--- Task details ---
Only the lines from the one containing "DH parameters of" through the one containing "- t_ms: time" should be printed, exactly as they appear below, with both ends included.

:: Raw data

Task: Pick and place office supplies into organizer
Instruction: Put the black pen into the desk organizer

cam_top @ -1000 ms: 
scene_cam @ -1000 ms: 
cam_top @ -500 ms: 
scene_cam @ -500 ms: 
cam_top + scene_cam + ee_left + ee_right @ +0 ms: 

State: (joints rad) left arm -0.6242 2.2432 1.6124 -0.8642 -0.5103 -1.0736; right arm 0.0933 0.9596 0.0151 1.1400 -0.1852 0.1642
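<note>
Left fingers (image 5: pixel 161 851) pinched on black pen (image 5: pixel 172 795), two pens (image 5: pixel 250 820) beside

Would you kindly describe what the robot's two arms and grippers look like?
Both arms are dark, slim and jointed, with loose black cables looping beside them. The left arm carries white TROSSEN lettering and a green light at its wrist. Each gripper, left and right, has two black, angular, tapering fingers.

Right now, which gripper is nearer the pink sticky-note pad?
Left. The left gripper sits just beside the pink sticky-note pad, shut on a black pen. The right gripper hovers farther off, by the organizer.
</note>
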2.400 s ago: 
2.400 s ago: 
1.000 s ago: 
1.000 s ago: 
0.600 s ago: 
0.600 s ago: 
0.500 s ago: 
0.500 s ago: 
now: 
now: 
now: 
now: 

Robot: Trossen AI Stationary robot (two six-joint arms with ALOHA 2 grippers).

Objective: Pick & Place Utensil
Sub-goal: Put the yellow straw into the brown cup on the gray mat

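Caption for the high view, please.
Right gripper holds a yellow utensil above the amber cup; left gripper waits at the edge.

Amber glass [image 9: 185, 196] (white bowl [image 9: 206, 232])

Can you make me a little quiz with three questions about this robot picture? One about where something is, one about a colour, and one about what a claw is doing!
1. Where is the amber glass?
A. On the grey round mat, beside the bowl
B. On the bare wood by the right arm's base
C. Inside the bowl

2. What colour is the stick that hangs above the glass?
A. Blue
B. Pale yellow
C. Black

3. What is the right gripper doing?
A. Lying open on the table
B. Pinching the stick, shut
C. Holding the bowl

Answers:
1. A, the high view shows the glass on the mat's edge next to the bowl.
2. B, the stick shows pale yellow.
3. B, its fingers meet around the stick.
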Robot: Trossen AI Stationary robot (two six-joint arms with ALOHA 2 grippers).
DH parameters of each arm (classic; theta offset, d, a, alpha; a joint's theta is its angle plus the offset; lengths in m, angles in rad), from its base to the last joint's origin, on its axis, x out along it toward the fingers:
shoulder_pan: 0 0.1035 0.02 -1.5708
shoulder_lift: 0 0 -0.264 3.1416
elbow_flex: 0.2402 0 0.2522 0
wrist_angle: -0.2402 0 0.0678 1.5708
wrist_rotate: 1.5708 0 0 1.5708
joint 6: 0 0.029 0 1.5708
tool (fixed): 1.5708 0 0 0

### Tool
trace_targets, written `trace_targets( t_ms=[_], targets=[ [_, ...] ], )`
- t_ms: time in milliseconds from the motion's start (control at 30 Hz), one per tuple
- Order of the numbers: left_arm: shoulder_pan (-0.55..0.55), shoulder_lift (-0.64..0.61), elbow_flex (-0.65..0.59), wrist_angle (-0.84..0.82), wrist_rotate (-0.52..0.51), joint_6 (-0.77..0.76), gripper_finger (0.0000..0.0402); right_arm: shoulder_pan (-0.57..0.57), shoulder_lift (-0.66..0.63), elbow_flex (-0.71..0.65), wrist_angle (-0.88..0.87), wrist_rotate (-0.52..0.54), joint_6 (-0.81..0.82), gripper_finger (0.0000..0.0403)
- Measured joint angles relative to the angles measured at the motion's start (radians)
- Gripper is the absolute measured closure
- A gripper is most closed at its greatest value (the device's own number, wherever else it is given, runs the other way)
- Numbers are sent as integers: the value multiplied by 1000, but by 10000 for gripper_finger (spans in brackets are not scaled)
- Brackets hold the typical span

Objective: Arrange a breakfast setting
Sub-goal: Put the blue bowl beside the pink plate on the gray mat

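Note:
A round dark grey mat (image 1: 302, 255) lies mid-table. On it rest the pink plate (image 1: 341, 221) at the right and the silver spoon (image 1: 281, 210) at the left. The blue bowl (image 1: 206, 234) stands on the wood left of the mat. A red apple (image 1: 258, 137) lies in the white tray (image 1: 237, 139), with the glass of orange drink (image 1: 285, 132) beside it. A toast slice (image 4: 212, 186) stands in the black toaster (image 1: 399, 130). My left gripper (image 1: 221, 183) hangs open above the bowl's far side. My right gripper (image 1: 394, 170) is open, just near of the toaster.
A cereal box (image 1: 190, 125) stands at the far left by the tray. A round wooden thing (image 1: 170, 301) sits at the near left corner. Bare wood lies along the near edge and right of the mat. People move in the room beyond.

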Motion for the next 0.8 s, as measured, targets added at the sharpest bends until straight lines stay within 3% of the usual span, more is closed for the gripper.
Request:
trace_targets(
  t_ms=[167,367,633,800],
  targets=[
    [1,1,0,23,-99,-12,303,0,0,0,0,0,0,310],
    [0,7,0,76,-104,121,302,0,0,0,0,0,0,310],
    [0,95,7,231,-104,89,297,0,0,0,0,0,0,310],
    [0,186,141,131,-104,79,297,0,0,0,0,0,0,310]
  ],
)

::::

--- Response to the exercise ---
DH parameters of each arm (classic; theta offset, d, a, alpha; a joint's theta is its angle plus the offset; lengths in m, angles in rad), from its base to the last joint's origin, on its axis, x out along it toward the fingers:
shoulder_pan: 0 0.1035 0.02 -1.5708
shoulder_lift: 0 0 -0.264 3.1416
elbow_flex: 0.2402 0 0.2522 0
wrist_angle: -0.2402 0 0.0678 1.5708
wrist_rotate: 1.5708 0 0 1.5708
joint 6: 0 0.029 0 1.5708
tool (fixed): 1.5708 0 0 0

### Tool
trace_targets, written `trace_targets( t_ms=[_], targets=[ [_, ...] ], )`
- t_ms: time in milliseconds from the motion's start (control at 30 Hz), one per tuple

No further output is needed.